Evaporation. My second comment concerns the substantial discussion given to evaporation of the particle phase into the gas phase, which for SA and MSA can cause gas-phase concentrations to increase by three orders of magnitude (and approaches four in Fig. 1/A2). This is framed largely as a positive in the manuscript, and to a degree it is, as it is what allows the authors to comment on aerosol composition below the lower cut of the C-AMS at all. However, the group's recent isoprene-nitrate work using the same instrument feels like something of an elephant in the room. I appreciate that this paper is not about isoprene nitrates, and that Curtius et al. 2024 (https://doi.org/10.1038/s41586-024-08192-4) concerns a different campaign, but it would be valuable to discuss whether comparable evaporative behaviour would be expected for isoprene nitrates. Curtius et al. in fact present data at the same altitudes at which the authors here expect their MSA and SA particles to evaporate entirely, so the question of cross-instrument artefact seems difficult to avoid. I recognise the volatilities of acids and organic nitrates may well differ, and that the evaporation here is tied to the particles' acidic state (Fig. A3) so the answer may be that nitrates behave differently; but that is for the authors to demonstrate rather than leave unaddressed.
Minor comments
Particle neutrality. The assumption that the sampled particles are acidic is fundamental to the paper, and is probably correct, but a few sentences setting out explicitly why the authors believe this would strengthen the argument. A demonstrated absence of NH4+ in the C-TOF-AMS data, for instance, would help support it directly.

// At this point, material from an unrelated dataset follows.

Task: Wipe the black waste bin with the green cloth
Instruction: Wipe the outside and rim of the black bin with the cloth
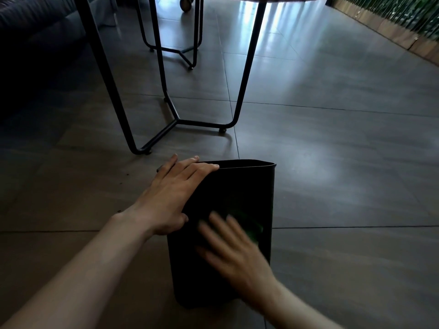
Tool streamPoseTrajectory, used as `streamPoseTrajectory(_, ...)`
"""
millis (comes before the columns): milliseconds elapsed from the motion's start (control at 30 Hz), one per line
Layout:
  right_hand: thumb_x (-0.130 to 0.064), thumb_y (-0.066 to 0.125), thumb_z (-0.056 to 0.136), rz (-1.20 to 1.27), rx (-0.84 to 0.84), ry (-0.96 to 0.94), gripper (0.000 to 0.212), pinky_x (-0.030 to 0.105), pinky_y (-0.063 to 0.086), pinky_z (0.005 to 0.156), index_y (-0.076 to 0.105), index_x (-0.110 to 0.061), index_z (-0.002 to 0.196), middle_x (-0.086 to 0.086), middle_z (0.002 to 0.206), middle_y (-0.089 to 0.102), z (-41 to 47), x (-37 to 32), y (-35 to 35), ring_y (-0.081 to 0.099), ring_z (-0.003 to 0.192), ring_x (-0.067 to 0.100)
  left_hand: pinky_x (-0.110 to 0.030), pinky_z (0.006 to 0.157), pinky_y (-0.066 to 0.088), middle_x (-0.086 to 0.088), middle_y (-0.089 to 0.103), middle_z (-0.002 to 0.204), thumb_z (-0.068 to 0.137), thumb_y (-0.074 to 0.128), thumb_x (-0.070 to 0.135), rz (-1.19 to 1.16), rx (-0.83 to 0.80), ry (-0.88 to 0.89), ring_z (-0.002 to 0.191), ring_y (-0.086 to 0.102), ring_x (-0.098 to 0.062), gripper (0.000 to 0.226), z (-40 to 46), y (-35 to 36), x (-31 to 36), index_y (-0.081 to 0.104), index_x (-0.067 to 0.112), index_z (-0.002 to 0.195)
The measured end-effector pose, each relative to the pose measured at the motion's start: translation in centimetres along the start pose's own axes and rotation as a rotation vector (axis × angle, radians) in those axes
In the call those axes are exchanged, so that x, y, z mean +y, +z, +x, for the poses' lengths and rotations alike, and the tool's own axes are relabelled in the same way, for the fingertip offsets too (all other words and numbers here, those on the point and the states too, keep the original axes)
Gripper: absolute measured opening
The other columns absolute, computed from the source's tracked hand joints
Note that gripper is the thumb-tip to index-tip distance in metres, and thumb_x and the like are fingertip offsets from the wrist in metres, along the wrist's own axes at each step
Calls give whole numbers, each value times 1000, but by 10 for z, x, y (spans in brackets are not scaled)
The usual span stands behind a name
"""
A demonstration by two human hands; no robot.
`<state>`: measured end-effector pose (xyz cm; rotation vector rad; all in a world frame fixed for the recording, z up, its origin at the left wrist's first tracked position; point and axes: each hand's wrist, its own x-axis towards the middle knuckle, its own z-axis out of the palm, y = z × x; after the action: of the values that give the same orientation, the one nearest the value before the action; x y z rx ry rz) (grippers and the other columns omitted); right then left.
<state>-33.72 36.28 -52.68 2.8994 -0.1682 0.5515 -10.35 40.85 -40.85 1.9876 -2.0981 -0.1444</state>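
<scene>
Lying sideways on grey tiled floor [332,138]: black plastic waste bin [237,186] | left hand [171,198] flat, fingers spread on bin's left edge | right hand [235,252] blurred, seemingly pressing green cloth [247,224] onto bin's upper side
</scene>
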Motion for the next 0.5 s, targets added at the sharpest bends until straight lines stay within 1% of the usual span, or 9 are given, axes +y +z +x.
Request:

Gas-phase model. Two points here. Firstly, I broadly agree with Reviewer 1, though I would regard an exhaustive revision of the underlying mechanism as somewhat out of scope here. Reviewer 1 is nonetheless right that the gas-phase-only model is not strictly comparable to measurements that capture both gas and particle phases, especially given the strong linear fit in Fig. 4, which itself demonstrates how much of the signal is evaporated particle.
Secondly, one point I would like the authors to clarify: they note that "incorporating dilution losses into the model would substantially reduce the predicted acid concentrations [and] would imply a missing source." Does this not suggest that the model only reproduces the observations because losses were omitted, i.e. that making the model more physically realistic would degrade, rather than improve, the agreement? If so, the agreement cannot also serve as validation of the measurements, and I would ask the authors to reconcile these two uses of the comparison.
K-means clustering (Fig. 8). It would be helpful to describe how the K-means clustering was applied. The two standard approaches are to cluster on the Euclidean distance between trajectories or on differences in trajectory angle (as offered, for example, by the two options in trajCluster in R), and the choice materially affects cluster membership. A note on the distance metric used, the trajectory features clustered on, and the basis for selecting nine clusters would aid reproducibility.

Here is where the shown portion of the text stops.